Mary's personal evolution was slow and painful.At first she joined the "Dissidents," a democratic but non-feminist group; before writing "In Defense of the Rights of Woman," which made her famous, she published another political pamphlet, "In Defense of Human Rights." A Vindication, supporting the ideals of the French Revolution against the attacks of British reactionaries, especially Edmund Burke.She becomes a feminist purely through the exercise of reason: for liberty is either for all or for no one, as Condorcet puts it.I don't have space here to explain the high price Mary paid for her life: incomprehension, controversy, social blame.Everything was difficult for her: getting an education, being self-reliant, finding a decent way of earning a living, falling in love, even writing.Being unique drives one to the edge of madness, and it's no wonder she's an angry, sad woman.

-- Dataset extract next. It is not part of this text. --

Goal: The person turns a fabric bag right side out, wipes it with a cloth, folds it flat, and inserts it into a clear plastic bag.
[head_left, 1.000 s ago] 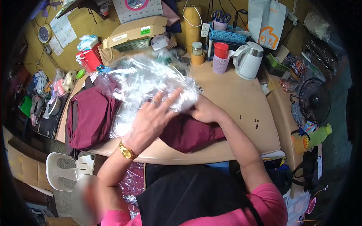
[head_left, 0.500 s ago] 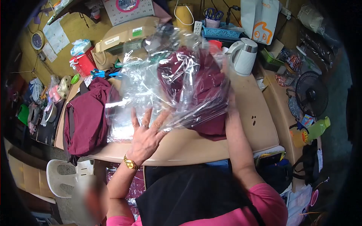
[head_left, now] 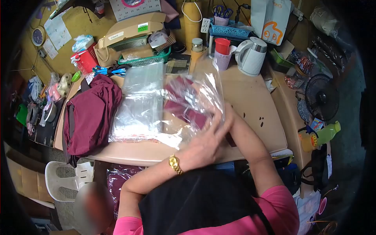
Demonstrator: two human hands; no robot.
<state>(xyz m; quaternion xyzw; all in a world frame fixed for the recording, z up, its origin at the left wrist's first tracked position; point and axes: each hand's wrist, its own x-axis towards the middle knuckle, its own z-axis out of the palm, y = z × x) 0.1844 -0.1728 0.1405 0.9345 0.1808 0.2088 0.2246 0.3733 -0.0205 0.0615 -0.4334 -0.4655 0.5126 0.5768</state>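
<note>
A clear plastic bag [head_left: 213, 84] with folded maroon fabric [head_left: 182, 111] inside lies over the middle of the table. My left hand [head_left: 205, 143], with a gold watch at the wrist, reaches across to the right and is closed on the bag's near edge, its fingers slightly blurred. Right beside it, my right hand [head_left: 226, 115] is closed on the same edge, its fingers partly hidden by plastic and my left hand. To the left is a stack of flat clear plastic bags [head_left: 139, 103]. Further left a maroon bag [head_left: 92, 115] with dark trim lies on the table.
A white electric kettle [head_left: 251, 58] and a purple cup [head_left: 222, 60] with a red top stand at the back. Green baskets [head_left: 166, 56] hold items at back left. A black fan [head_left: 321, 98] and a green bottle [head_left: 330, 133] are at right. A white chair [head_left: 64, 180] stands lower left.
My left hand has swung from the flat bags rightward to join my right hand. The filled plastic bag has dropped lower and nearer to me, uncovering the flat bags and the cup.
</note>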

① Edmund Burke (1729-1797): British historian and political commentator, graduated from Trinity College in Dublin. In 1758, he founded the "age" magazine. He entered the House of Commons in 1766 and became the main representative of the Whig Party - Annotation. ②Neuilly: An affluent and wealthy residential area in the northwestern suburbs of Paris, France——Annotation. Her heart was as hot as liquid lead, and her passions could be destructive; but because she had been educated by the Puritanism that prevailed in her day, she had for a long time considered sex to be a dirty thing, and she turned her first love into a into a purely platonic dream.Until the age of thirty-three when she went to France where the Great Revolution broke out alone, she might still be a virgin, full of longing for life.